### What is required
Make an exact copy of the whole listing, but leave its pictures out.

### Collected data
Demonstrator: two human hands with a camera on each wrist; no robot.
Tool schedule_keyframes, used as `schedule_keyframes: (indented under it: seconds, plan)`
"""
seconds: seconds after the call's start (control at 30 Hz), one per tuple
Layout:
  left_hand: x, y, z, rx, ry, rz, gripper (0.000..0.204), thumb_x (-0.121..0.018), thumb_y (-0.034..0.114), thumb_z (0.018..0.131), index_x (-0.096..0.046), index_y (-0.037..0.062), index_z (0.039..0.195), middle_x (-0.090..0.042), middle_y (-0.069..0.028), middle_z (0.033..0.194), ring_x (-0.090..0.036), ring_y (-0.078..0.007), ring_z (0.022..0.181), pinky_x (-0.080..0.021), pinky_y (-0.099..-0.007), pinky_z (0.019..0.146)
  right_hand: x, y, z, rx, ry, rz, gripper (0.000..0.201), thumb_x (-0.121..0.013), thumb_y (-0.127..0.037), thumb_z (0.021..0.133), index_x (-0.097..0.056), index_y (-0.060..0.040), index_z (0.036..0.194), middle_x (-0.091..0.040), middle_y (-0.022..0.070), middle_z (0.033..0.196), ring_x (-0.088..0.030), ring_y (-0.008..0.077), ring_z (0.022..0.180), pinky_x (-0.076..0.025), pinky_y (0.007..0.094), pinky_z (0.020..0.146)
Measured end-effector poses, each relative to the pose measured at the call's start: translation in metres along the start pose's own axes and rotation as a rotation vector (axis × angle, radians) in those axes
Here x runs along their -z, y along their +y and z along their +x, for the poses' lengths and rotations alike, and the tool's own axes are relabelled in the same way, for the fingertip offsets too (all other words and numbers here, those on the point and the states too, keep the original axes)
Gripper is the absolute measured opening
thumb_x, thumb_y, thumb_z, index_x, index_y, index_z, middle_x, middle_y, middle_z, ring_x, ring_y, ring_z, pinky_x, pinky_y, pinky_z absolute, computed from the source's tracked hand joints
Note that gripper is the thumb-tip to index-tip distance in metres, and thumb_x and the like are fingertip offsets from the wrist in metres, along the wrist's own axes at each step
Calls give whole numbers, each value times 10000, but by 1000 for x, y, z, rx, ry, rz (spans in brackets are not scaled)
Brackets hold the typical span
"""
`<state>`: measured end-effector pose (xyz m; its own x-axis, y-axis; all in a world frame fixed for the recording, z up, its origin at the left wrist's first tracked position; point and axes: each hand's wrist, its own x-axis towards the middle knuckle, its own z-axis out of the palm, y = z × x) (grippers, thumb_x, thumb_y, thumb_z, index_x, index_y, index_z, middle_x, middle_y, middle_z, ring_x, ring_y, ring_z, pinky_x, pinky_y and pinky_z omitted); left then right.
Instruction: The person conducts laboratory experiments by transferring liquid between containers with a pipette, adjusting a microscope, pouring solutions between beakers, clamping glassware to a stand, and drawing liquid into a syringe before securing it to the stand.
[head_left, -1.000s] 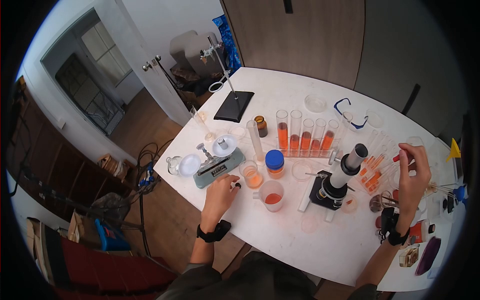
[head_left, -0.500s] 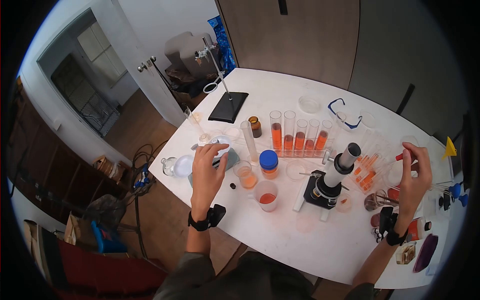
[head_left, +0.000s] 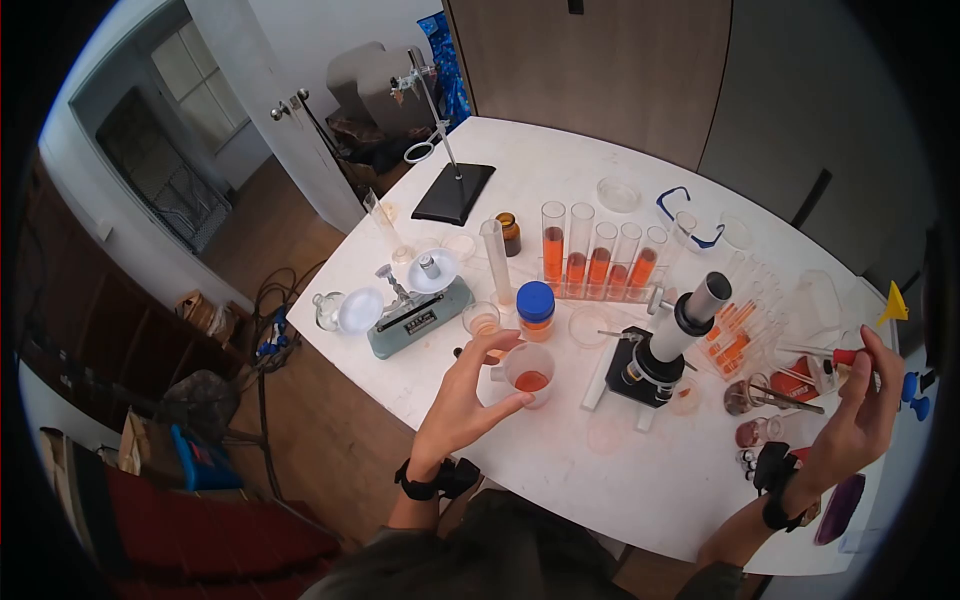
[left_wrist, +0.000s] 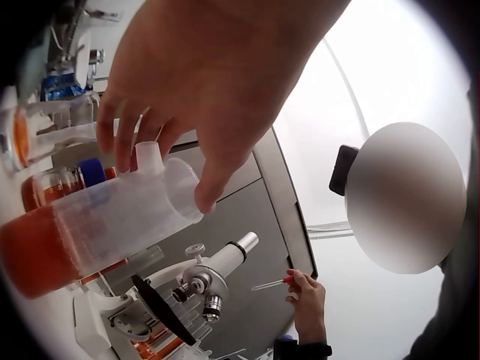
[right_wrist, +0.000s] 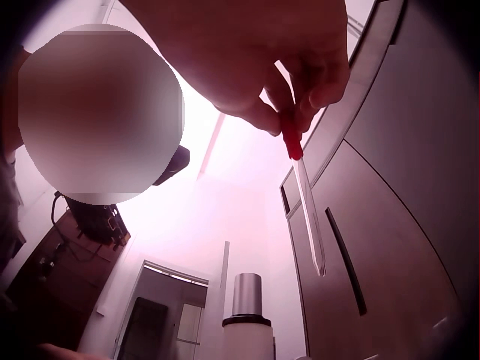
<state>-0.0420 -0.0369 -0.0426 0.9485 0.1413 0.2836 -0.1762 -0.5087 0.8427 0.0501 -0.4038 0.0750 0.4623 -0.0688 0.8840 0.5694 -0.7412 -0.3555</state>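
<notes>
Pinching a slim, clear dropper (right_wrist: pixel 309 214) — red-bulbed, tapered — the right grip (right_wrist: pixel 259 64) hovers.

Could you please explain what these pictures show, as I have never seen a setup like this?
There is no robot here, just somebody's bare hands. One picture looks down from a head camera; the others come from the left wrist camera and right wrist camera, hence their odd angles.

On the white table stand a balance, a microscope, racked test tubes of orange liquid and a blue-lidded jar.

The right hand pinches a red-bulbed dropper. The left hand curves around a plastic beaker of reddish liquid; whether it grips is unclear.
</notes>
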Motion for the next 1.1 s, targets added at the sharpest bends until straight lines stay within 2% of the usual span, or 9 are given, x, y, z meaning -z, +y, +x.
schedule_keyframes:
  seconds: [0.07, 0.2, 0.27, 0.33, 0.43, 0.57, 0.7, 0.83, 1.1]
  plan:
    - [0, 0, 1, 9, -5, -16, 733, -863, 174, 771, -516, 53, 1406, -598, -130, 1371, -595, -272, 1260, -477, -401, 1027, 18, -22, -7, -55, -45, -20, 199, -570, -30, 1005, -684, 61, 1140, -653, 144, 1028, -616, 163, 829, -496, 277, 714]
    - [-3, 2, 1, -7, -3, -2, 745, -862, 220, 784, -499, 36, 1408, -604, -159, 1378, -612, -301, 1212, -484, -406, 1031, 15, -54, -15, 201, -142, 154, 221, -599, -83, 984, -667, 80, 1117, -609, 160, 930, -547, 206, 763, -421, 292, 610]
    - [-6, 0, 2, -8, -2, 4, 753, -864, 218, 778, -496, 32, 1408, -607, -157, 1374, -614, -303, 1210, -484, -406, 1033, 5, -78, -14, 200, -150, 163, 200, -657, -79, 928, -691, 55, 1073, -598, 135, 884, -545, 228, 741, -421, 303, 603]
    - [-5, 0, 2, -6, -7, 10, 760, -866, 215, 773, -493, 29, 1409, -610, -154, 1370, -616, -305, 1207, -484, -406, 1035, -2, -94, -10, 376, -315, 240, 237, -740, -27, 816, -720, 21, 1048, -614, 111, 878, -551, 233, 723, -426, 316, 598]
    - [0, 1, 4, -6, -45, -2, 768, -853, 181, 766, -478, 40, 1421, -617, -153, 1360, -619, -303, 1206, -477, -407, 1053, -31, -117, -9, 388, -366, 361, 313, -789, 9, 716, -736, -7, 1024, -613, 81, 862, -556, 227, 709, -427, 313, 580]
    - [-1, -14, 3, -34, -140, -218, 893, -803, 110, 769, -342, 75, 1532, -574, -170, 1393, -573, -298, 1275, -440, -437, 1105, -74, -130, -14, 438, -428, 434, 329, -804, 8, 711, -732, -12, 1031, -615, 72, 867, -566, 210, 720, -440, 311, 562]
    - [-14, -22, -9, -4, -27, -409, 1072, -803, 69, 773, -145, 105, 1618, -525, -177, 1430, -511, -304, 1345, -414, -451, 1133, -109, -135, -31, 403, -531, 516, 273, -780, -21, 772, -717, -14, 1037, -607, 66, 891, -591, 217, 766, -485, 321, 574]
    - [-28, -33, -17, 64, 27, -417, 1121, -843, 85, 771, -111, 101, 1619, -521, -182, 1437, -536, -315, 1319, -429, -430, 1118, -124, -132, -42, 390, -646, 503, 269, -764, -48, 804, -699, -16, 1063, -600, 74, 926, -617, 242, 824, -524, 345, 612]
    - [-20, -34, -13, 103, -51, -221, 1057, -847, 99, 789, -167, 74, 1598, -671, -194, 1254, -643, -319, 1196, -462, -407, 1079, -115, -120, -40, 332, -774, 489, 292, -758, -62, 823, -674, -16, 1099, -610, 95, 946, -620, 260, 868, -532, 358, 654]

### Problem solution
Demonstrator: two human hands with a camera on each wrist; no robot.
Tool schedule_keyframes, used as `schedule_keyframes: (indented under it: seconds, plan)`
"""
seconds: seconds after the call's start (control at 30 Hz), one per tuple
Layout:
  left_hand: x, y, z, rx, ry, rz, gripper (0.000..0.204), thumb_x (-0.121..0.018), thumb_y (-0.034..0.114), thumb_z (0.018..0.131), index_x (-0.096..0.046), index_y (-0.037..0.062), index_z (0.039..0.195), middle_x (-0.090..0.042), middle_y (-0.069..0.028), middle_z (0.033..0.194), ring_x (-0.090..0.036), ring_y (-0.078..0.007), ring_z (0.022..0.181), pinky_x (-0.080..0.021), pinky_y (-0.099..-0.007), pinky_z (0.019..0.146)
  right_hand: x, y, z, rx, ry, rz, gripper (0.000..0.201), thumb_x (-0.121..0.013), thumb_y (-0.127..0.037), thumb_z (0.021..0.133), index_x (-0.097..0.056), index_y (-0.060..0.040), index_z (0.036..0.194), middle_x (-0.091..0.040), middle_y (-0.022..0.070), middle_z (0.033..0.196), ring_x (-0.088..0.030), ring_y (-0.008..0.077), ring_z (0.022..0.180), pinky_x (-0.076..0.025), pinky_y (0.007..0.094), pinky_z (0.020..0.146)
Measured end-effector poses, each relative to the pose measured at the call's start: translation in metres along the start pose's own axes and rotation as a rotation vector (axis × angle, radians) in those axes
Here x runs along their -z, y along their +y and z along their +x, for the poses' lengths and rotations alike, and the tool's own axes are relabelled in the same way, for the fingertip offsets too (all other words and numbers here, those on the point and the states too, keep the original axes)
Gripper is the absolute measured opening
thumb_x, thumb_y, thumb_z, index_x, index_y, index_z, middle_x, middle_y, middle_z, ring_x, ring_y, ring_z, pinky_x, pinky_y, pinky_z absolute, computed from the source's tracked hand joints
Note that gripper is the thumb-tip to index-tip distance in metres, and thumb_x and the like are fingertip offsets from the wrist in metres, along the wrist's own axes at each step
Calls give whole numbers, each value times 10000, but by 1000 for x, y, z, rx, ry, rz (spans in brackets are not scaled)
Brackets hold the typical span
"""
`<state>`: measured end-effector pose (xyz m; its own x-axis, y-axis; all in a world frame fixed for the recording, z up, its origin at the left wrist's first tracked position; point and axes: each hand's wrist, its own x-axis towards the middle knuckle, its own z-axis out of the palm, y = z × x) (grippers, thumb_x, thumb_y, thumb_z, index_x, index_y, index_z, middle_x, middle_y, middle_z, ring_x, ring_y, ring_z, pinky_x, pinky_y and pinky_z omitted); left then right.
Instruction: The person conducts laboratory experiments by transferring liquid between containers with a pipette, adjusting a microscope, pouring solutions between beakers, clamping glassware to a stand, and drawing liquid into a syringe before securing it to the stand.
[head_left, -1.000s] 
[head_left, -0.500s] 
[head_left, +0.000s] 
[left_wrist, +0.000s] 
[right_wrist, +0.000s] 
<state>-0.0420 -0.0369 -0.0426 0.9485 0.1413 0.2836 -0.1762 -0.5087 0.8427 0.0501 -0.4038 0.0750 0.4623 -0.0688 0.8840 0.5694 -0.7412 -0.3555</state>
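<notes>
Pinching a slim, clear dropper (right_wrist: pixel 309 214) — red-bulbed, tapered — the right grip (right_wrist: pixel 259 64) hovers.

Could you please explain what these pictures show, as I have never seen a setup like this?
There is no robot here, just somebody's bare hands. One picture looks down from a head camera; the others come from the left wrist camera and right wrist camera, hence their odd angles.

On the white table stand a balance, a microscope, racked test tubes of orange liquid and a blue-lidded jar.

The right hand pinches a red-bulbed dropper. The left hand curves around a plastic beaker of reddish liquid; whether it grips is unclear.
</notes>
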Motion for the next 1.1 s, targets added at the sharpest bends until straight lines stay within 2% of the usual span, or 9 are given, x, y, z meaning -z, +y, +x.
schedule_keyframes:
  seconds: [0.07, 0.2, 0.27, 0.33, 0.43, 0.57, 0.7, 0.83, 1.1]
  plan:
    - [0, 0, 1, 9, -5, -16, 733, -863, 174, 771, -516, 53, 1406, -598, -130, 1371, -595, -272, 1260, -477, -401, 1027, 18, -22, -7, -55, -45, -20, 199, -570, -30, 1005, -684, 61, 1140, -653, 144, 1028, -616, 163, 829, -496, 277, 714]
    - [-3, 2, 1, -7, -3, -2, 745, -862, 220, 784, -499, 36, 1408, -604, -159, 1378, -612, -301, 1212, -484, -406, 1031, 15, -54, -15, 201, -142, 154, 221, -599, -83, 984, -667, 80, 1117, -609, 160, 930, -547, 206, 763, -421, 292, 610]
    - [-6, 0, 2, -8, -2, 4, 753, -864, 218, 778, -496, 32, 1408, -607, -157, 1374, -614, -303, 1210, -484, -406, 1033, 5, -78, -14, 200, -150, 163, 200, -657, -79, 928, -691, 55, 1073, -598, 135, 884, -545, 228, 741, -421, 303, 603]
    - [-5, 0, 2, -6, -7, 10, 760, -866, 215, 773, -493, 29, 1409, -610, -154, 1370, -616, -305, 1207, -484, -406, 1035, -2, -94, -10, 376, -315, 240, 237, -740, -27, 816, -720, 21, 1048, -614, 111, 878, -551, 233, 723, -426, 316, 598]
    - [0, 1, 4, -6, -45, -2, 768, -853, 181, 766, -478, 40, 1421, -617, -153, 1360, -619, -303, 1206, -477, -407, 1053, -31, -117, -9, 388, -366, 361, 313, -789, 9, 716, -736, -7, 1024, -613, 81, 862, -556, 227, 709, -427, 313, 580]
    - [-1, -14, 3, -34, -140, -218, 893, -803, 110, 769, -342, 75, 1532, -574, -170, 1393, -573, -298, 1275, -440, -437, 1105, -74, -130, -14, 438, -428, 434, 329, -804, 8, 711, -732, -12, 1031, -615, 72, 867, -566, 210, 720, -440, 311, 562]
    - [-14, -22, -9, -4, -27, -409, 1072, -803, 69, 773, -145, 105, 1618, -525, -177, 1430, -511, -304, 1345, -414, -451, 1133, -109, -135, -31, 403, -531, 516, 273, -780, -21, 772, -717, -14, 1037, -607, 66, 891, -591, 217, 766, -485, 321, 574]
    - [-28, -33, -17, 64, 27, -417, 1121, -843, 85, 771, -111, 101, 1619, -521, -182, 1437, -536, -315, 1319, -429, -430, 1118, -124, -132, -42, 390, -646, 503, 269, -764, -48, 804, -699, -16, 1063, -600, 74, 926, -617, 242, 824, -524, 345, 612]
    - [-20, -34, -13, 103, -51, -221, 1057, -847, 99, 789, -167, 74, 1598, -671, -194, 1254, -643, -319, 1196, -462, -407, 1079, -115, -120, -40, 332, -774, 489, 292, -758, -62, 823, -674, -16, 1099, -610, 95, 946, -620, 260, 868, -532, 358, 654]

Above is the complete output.